Liu Jinfeng, Hegyi Hedi, Acton Thomas B, Montelione Gaetano T, Rost Burkhard
CUBIC, Department of Biochemistry and Molecular Biophysics, Columbia University, New York, New York 10032, USA.
Proteins. 2004 Aug 1;56(2):188-200. doi: 10.1002/prot.20012.
A central goal of structural genomics is to experimentally determine representative structures for all protein families. At least 14 structural genomics pilot projects are currently investigating the feasibility of high-throughput structure determination; the National Institutes of Health funded nine of these in the United States. Initiatives differ in the particular subset of "all families" on which they focus. At the NorthEast Structural Genomics consortium (NESG), we target eukaryotic protein domain families. The automatic target selection procedure has three aims: 1) identify all protein domain families from currently five entirely sequenced eukaryotic target organisms based on their sequence homology, 2) discard those families that can be modeled on the basis of structural information already present in the PDB, and 3) target representatives of the remaining families for structure determination. To guarantee that all members of one family share a common foldlike region, we had to begin by dissecting proteins into structural domain-like regions before clustering. Our hierarchical approach, CHOP, utilizing homology to PrISM, Pfam-A, and SWISS-PROT chopped the 103,796 eukaryotic proteins/ORFs into 247,222 fragments. Of these fragments, 122,999 appeared suitable targets that were grouped into >27,000 singletons and >18,000 multifragment clusters. Thus, our results suggested that it might be necessary to determine >40,000 structures to minimally cover the subset of five eukaryotic proteomes.

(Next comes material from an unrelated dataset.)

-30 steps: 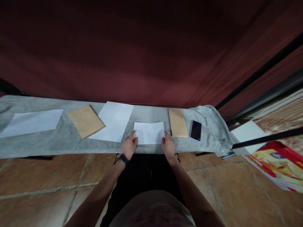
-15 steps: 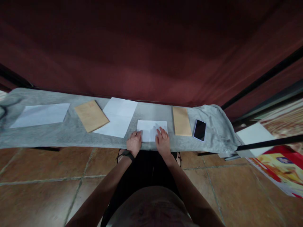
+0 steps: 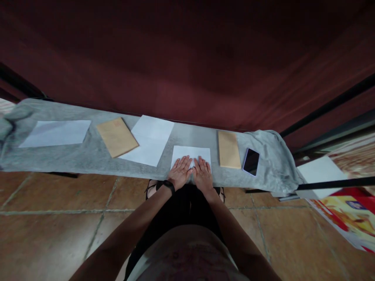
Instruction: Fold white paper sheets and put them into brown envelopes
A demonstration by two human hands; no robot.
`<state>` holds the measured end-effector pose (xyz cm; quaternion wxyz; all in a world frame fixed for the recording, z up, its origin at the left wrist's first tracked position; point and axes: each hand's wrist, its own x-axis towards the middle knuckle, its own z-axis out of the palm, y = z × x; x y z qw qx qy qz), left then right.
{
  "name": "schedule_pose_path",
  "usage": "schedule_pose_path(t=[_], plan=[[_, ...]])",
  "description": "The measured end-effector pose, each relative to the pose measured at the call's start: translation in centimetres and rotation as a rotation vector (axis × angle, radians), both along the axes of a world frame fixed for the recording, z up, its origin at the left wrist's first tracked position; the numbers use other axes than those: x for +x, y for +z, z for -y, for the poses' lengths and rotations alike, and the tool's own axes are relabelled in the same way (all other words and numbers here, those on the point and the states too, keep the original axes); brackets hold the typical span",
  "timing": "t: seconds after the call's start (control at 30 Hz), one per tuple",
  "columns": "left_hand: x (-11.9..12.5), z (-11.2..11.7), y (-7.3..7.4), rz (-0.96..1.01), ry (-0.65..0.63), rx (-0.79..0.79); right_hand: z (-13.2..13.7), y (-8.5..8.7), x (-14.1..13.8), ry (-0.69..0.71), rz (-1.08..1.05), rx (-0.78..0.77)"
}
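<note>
A folded sheet of white paper [image 3: 191,151] lies on the grey cloth cover [image 3: 140,171] right in front of me. Flat on its left half rests my left hand [image 3: 180,171], fingers stretched out. My right hand [image 3: 202,173] presses flat on the right half, its fingers slightly spread. The two thumbs nearly meet at the middle, and the paper's near part is hidden under both palms. Just right of the sheet lies a brown envelope [image 3: 229,149]. On the left, another brown envelope [image 3: 117,136] overlaps a larger creased white sheet [image 3: 150,138].
A phone [image 3: 251,161] lies right of the near envelope, beside bunched cloth. Farther left is another white sheet [image 3: 58,132]. A dark red curtain [image 3: 187,93] hangs behind the narrow table. Black metal bars [image 3: 336,183] and a red-and-yellow printed box [image 3: 348,214] are at the right.
My left hand has moved from the paper's left edge inward and flattened on it. My right hand has flattened too, and the hands are now side by side. The view has shifted slightly.
</note>
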<state>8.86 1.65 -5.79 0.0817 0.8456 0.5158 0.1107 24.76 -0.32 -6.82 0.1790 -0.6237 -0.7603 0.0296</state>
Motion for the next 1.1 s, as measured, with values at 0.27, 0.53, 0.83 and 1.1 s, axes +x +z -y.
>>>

结构基因组学的一个核心目标是通过实验确定所有蛋白质家族的代表性结构。目前至少有14个结构基因组学试点项目正在研究高通量结构测定的可行性;美国国立卫生研究院资助了其中的9个项目。不同的项目在它们所关注的“所有家族”的特定子集中存在差异。在东北结构基因组学联盟(NESG),我们的目标是真核生物蛋白质结构域家族。自动靶标选择程序有三个目标:1)基于序列同源性,从目前已完全测序的五个真核生物靶标生物体中识别出所有蛋白质结构域家族;2)舍弃那些可以根据蛋白质数据银行(PDB)中已有的结构信息进行建模的家族;3)将其余家族的代表作为结构测定的靶标。为了确保一个家族的所有成员都共享一个共同的折叠样区域,我们必须在聚类之前先将蛋白质分解为结构域样区域。我们的分层方法CHOP利用与PrISM、Pfam-A和SWISS-PROT的同源性,将103,796个真核生物蛋白质/开放阅读框(ORF)切割成247,222个片段。在这些片段中,122,999个似乎是合适的靶标,它们被分组为>27,000个单例和>18,000个多片段簇。因此,我们的结果表明,可能有必要测定>40,000个结构,以最少覆盖五个真核生物蛋白质组的子集。